En Côte d’Ivoire, face à l’urbanisation sauvage, le parc du Banco, « poumon vert » d’Abidjan, se barricade
La réserve de 3 474 hectares, décrétée forêt protégée en 1929, est notamment menacée par les coupes de bois des habitants et l’explosion démographique.
« Nous avons notre Grande Muraille de Chine ! », s’exclame Victor, un ouvrier sur le chantier : au cœur d’Abidjan, le parc national du Banco se protège contre une urbanisation sauvage qui ne cesse d’empiéter sur les limites du « poumon vert » de la capitale économique ivoirienne.
D’ici trois mois, un mur long de 10 kilomètres devrait ceinturer ce parc qui jouxte les communes les plus populaires de la plus grande métropole du pays. L’objectif : stopper « l’extension d’Abidjan » qui se fait « sans la moindre préoccupation de la préservation ou de la restauration du patrimoine naturel », avait critiqué fin octobre 2021 le ministre ivoirien des eaux et forêts, Alain Richard Donwahi.
Forêt classée depuis 1929, le Banco est avec Tijuca à Rio de Janeiro au Brésil, le seul parc constitué de forêt dense primaire situé au cœur d’une grande agglomération. « En six ans, l’explosion démographique suivie d’un boom des constructions anarchiques ont grignoté le parc du Banco », affirme à l’AFP l’écologiste ivoirien, Tom Thalmas Lasme.

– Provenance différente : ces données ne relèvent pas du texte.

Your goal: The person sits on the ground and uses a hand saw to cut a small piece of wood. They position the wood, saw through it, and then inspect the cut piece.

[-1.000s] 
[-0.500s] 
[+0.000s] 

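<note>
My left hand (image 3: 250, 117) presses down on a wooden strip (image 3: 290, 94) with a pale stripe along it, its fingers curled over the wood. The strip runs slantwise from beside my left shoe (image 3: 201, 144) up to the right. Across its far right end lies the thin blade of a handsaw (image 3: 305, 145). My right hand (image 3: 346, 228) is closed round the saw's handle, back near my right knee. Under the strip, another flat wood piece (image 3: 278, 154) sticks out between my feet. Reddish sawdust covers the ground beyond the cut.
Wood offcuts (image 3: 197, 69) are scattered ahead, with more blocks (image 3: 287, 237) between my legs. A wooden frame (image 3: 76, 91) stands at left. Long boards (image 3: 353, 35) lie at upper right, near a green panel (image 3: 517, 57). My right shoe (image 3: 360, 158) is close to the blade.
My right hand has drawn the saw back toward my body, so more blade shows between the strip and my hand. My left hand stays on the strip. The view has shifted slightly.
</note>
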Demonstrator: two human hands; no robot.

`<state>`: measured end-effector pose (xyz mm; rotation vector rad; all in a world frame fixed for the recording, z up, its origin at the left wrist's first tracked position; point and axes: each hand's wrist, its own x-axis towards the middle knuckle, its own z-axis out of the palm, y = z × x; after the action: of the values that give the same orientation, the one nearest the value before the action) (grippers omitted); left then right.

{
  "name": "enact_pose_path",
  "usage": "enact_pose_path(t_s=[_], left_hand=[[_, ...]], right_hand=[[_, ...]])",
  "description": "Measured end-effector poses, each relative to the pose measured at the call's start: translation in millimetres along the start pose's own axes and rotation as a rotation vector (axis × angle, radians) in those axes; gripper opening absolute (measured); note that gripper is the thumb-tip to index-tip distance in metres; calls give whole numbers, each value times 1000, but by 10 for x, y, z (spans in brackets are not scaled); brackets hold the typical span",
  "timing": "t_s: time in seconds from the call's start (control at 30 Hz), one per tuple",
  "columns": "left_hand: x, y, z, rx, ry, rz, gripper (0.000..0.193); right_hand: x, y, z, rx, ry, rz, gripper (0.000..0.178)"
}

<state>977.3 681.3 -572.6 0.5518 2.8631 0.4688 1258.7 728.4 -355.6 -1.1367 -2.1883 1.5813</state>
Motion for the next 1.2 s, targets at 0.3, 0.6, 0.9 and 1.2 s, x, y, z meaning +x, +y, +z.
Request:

L’immense réserve de 3 474 hectares, érigée en parc national en 1953, « abrite une trentaine de végétaux en voie de disparition en Afrique de l’Ouest », ajoute t-il. Mais les riverains n’hésitent pas à s’infiltrer dans le parc pour abattre des arbres et en faire du bois de chauffe ou pour en chasser les animaux.
« Indispensable »
Longé par une voie express sur sa partie ouest, le parc a aussi été victime de « plusieurs incendies causés par les mégots de cigarettes jetés maladroitement par des automobilistes », rappelle aussi Roger Manet, un riverain de 58 ans.
Alors l’Office ivoirien des parcs et réserves (OIPR) qui gère la faune et la flore protégées du pays a entrepris la construction de ce mur, dont les travaux sont financés par le Japon et le gouvernement ivoirien.
« Pour éviter que ce poumon vert d’Abidjan ne disparaisse à cause de la déforestation et pour renforcer son assise foncière, nous avons érigé une clôture en béton, explique Adama Tondossama, directeur général de l’OIPR. La forêt du Banco absorbe le gaz carbonique et rejette l’oxygène indispensable aux 6 millions d’Abidjanais. » Cette réserve naturelle permet également « la régulation du régime de pluviométrie et joue un rôle important dans la recharge de la nappe phréatique approvisionnant la ville d’Abidjan en eau potable », explique le lieutenant colonel Fousséni Coulibaly, responsable du parc du Banco.
La barrière doit également permettre de sécuriser la forêt, présentée parfois comme « un refuge pour évadés », en raison de sa proximité avec la maison d’arrêt et de correction d’Abidjan (Maca), la plus grande prison du pays. Et d’en faire « une destination pour les touristes », insiste le patron de l’OIPR, qui rappelle que la forêt dispose de 80 km de pistes cyclables.
« C’est la première fois qu’on visite une forêt aussi proche d’une grande ville. C’est intéressant de pouvoir couper un peu de la ville un peu bruyante pour venir en forêt et profiter de la nature », se réjouit Laurent Pigagnon, un Mauricien en promenade dominicale dans la forêt. « On doit tout faire pour préserver cette forêt, abonde Issiaka Kamaté, un autre promeneur. Sans elle, on aurait beaucoup de malades à Abidjan. »
« Pour les générations futures »
L’entretien de cette grande forêt urbaine coûte 200 millions de francs CFA par an (305 000 euros), selon l’OIPR, qui espère davantage de « subventions du gouvernement afin de la préserver pour les générations futures ».
La Côte d’Ivoire dispose de 14 parcs et réserves qui s’étendent sur 2 millions d’hectares, représentatifs des différents écosystèmes du pays, selon l’OIPR.
Le pays n’a plus que 3 millions d’hectares de forêts, contre 16 millions dans les années 1960, en raison de la déforestation massive engendrée par la culture du cacao, dont la Côte d’Ivoire est le premier producteur mondial. Chaque année, selon les chiffres officiels, pas moins de 300 000 hectares disparaissent.